What that doesn’t do is show where the error or corruption has occurred, or how to correct it, and those are the problems which prove more difficult to address. Simply storing two copies of the file only provides limited help, for example if neither copy matches the checksum/hash, and is highly inefficient. Parity bits can be used in RAID arrays to support error-correction, however they too prove inefficient: to be able to correct errors using a mirror pair of disks, the parity stripe or disk has to store one parity bit for every two bits. Total storage required for each file is therefore 2.5 times that of the original.

The first big breakthrough in error-correcting codes came in 1950, when Richard W Hamming published the code which now bears his name. To understand how this works, I’ll explain a simpler and highly inefficient ancestor.

One really simple way to detect (but not correct) errors is to repeat every bit. Provided the chance of error is low, we can be reasonably confident that any pair of bits which isn’t the same must be an error. However, to be able to correct that error we need a third copy of the bit.
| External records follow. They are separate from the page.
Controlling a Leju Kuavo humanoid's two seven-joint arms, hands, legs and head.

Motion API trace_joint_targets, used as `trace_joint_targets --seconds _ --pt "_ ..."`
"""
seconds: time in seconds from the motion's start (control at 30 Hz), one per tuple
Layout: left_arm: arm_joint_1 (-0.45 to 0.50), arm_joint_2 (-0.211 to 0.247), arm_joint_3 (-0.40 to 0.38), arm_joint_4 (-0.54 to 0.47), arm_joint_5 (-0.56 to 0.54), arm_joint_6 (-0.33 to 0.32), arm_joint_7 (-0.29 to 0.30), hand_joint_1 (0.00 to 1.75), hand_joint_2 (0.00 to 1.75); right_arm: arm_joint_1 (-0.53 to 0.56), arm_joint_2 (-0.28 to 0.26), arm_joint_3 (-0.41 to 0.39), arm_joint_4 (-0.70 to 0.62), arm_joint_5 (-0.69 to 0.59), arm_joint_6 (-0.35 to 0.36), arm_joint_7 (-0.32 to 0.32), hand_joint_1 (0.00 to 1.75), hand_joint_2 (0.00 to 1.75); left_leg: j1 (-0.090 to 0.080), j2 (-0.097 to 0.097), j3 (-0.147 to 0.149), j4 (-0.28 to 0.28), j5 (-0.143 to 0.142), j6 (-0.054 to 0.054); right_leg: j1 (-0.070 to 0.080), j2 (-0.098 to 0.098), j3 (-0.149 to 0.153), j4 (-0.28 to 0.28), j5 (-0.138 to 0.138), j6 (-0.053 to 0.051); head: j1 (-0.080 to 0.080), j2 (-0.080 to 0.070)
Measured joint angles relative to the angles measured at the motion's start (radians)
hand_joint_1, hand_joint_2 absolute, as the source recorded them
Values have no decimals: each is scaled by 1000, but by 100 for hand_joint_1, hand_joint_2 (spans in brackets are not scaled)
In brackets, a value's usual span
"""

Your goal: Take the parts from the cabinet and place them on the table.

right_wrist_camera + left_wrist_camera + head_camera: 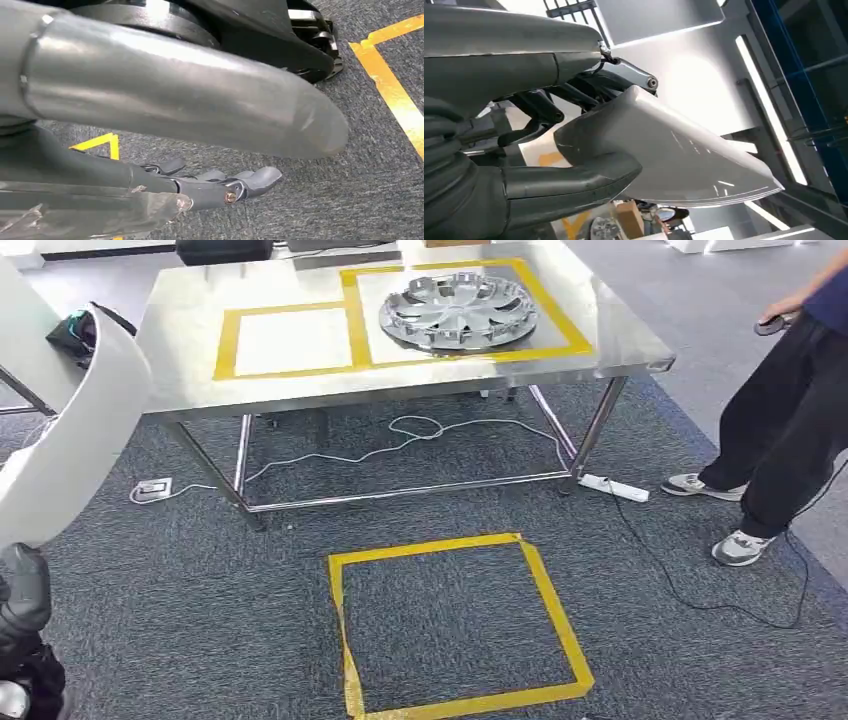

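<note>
Holding the smooth white panel (684, 155) pinched between our left hand's (574, 145) thumb and fingers (539, 112), it could slip out while our right hand (220, 187) hangs with nothing in it.

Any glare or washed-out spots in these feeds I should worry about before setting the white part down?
Head view: the steel table reflects overhead light strongly, washing out its far edge, though the hubcap and yellow tape stay readable. Left wrist view: bright ceiling lights blow out the background behind the white panel held by the left hand. Right wrist view: even light, the right hand sharp against carpet.
</note>
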Motion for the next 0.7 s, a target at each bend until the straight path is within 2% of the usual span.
trace_joint_targets --seconds 0.17,0.23,0.33,0.37,0.4,0.43,0.5,0.53,0.57,0.6,0.67,0.7 --pt "1 0 0 0 0 0 0 175 175 0 0 0 0 0 0 0 0 0 0 0 0 0 0 0 0 0 0 0 0 0 0 0" --pt "2 1 -1 0 -1 0 0 175 175 0 2 0 0 1 3 -2 0 0 -4 0 -4 9 -5 16 -5 0 1 -4 1 7 -1 0" --pt "2 2 -2 -1 -4 0 0 175 175 0 5 0 0 1 4 -3 0 0 -6 1 -2 -1 -3 29 -5 1 4 -14 5 15 -1 0" --pt "3 2 -3 -3 -5 0 0 175 175 0 5 0 0 1 4 -3 0 0 8 4 11 -25 10 29 -2 -2 -2 -11 1 17 -1 0" --pt "4 2 -6 -3 -9 0 0 175 175 1 5 0 0 1 4 -5 0 0 7 9 19 -31 9 31 1 -14 -8 12 -16 20 2 0" --pt "4 2 -6 -3 -10 1 0 175 175 0 5 0 0 1 4 -5 0 0 9 11 20 -32 9 34 -1 -20 -35 70 -53 23 8 0" --pt "9 2 -6 -3 -11 1 0 175 175 -1 5 0 0 0 4 -4 0 0 9 16 19 -31 8 34 -6 -29 -121 241 -131 31 8 0" --pt "11 2 -6 -3 -12 2 0 175 175 1 5 0 0 0 3 -4 0 0 10 17 19 -30 7 32 -7 -31 -149 295 -143 36 9 0" --pt "14 2 -7 -3 -13 1 0 175 175 3 5 -1 0 0 3 -4 0 0 12 17 20 -30 5 29 -10 -32 -151 294 -129 40 9 0" --pt "15 2 -7 -3 -13 2 0 175 175 4 5 -1 0 0 3 -4 0 0 14 17 21 -28 3 25 -12 -32 -132 252 -97 43 9 0" --pt "17 0 -7 -3 -13 3 0 175 175 2 5 -2 0 0 3 -5 0 0 24 14 21 -13 -7 9 -20 -31 -35 62 -2 53 10 0" --pt "17 0 -7 -5 -13 3 0 175 175 2 6 -2 1 0 4 -5 0 0 22 14 18 -1 -15 -2 -26 -22 -7 5 -6 63 13 0"
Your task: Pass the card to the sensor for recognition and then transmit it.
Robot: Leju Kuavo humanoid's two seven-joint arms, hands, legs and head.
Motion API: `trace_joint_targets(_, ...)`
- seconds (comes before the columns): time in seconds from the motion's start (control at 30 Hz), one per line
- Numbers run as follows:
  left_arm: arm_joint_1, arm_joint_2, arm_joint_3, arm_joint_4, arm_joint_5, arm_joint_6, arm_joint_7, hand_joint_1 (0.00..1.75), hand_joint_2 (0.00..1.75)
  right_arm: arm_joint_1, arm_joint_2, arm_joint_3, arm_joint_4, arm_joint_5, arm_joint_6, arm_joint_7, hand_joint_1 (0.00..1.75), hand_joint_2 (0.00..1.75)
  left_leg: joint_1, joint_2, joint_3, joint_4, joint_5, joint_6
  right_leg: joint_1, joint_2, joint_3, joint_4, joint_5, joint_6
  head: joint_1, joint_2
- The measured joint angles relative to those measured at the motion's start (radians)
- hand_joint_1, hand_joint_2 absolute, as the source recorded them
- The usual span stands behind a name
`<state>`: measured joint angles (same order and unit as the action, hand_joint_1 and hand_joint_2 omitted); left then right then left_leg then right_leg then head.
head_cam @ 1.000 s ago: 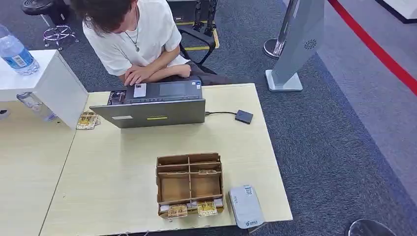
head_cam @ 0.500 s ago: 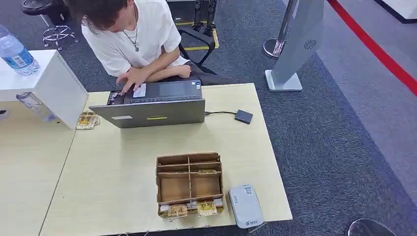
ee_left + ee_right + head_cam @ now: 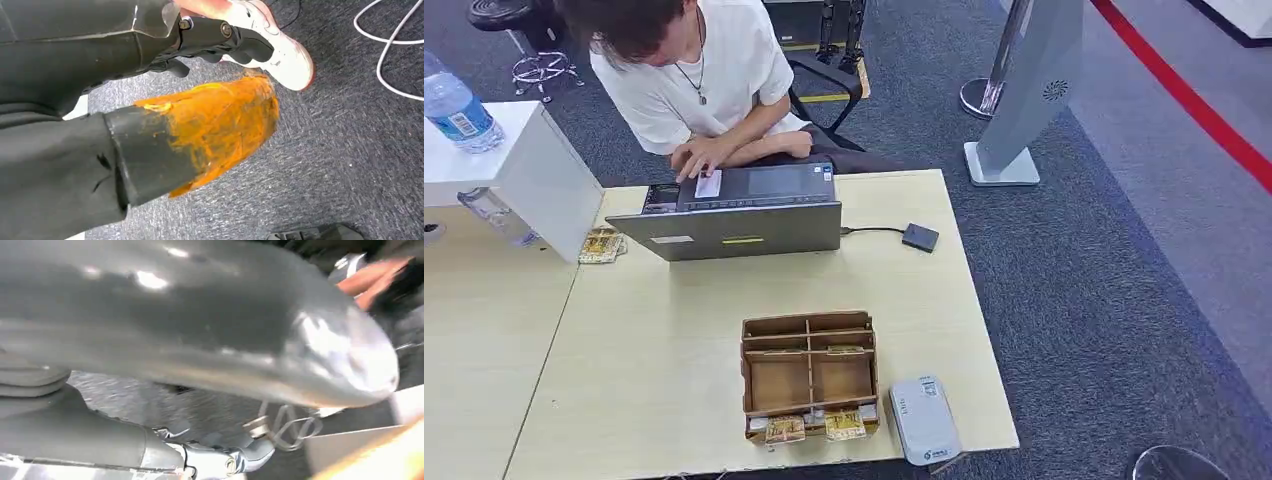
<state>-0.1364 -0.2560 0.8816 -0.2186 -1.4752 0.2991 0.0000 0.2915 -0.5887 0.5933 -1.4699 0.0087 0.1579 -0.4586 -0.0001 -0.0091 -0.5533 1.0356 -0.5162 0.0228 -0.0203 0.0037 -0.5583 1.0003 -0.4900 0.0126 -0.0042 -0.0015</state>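
Observation:
A brown wooden card box (image 3: 809, 372) with several compartments stands near the table's front edge. Patterned cards (image 3: 785, 429) sit upright in its front slots, a second one (image 3: 845, 425) beside the first. A small black sensor pad (image 3: 920, 237) lies on the table's right side, wired to a grey laptop (image 3: 742, 215). My left hand (image 3: 200, 110) hangs above the carpet, its orange-wrapped thumb apart from the dark fingers (image 3: 225, 37), holding nothing. My right hand (image 3: 240, 365) is blurred, with a thick grey thumb and carpet showing between it and the fingers.
A person (image 3: 694, 70) sits behind the laptop with a hand on its keyboard. A grey-white flat device (image 3: 923, 419) lies right of the box. More cards (image 3: 602, 245), a white block (image 3: 534, 175) and a water bottle (image 3: 456, 105) are at the left. A grey stand (image 3: 1024, 90) rises beyond the table.
The person's hand has shifted across the laptop's keyboard, left and then back. The box, the cards and the sensor pad have stayed in place.

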Motion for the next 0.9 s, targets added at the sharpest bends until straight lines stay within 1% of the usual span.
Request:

Then we know that the triplet {0 0 0} is correct, but {0 0 1} contains one error, and the chances are that it should be {0 0 0} instead.

This breaks down when the error rate gets high, as {0 0 1} could contain two errors, although we’ll still be able to detect that as an error, even if correcting it might fail.

This is another form of code, which works as follows:

if we read any of the codes {0 0 0}, {1 0 0}, {0 1 0}, {0 0 1} then they’re most likely to represent the single bit 0
if we read any of the codes {1 1 1}, {0 1 1}, {1 0 1}, {1 1 0} then they’re most likely to represent the single bit 1.

This code maps 1 bit of original data to 3 bits of code, so is known as a (3, 1) error-correcting code, with a code rate of 1/3. It’s practically useless, as applying it to any file triples its size. What Hamming accomplished using complicated maths was a code which is a (7, 4) error-correcting code, giving a code rate of 4/7 and greater efficiency. This works by taking four bits {s1 s2 s3 s4} and encoding them to a codeword of seven bits {p1 p2 p3 s1 s2 s3 s4} in which p1, p2 and p3 are calculated as:

p1 = s1 + s3 + s4
p2 = s1 + s2 + s3
p3 = s2 + s3 + s4

where bit addition doesn’t ‘carry’, so 1 + 1 = 0.

Hamming code can correct all single-bit errors, and will detect two-bit errors as well. Wikipedia’s excellent account, complete with explanatory Venn diagrams, is here.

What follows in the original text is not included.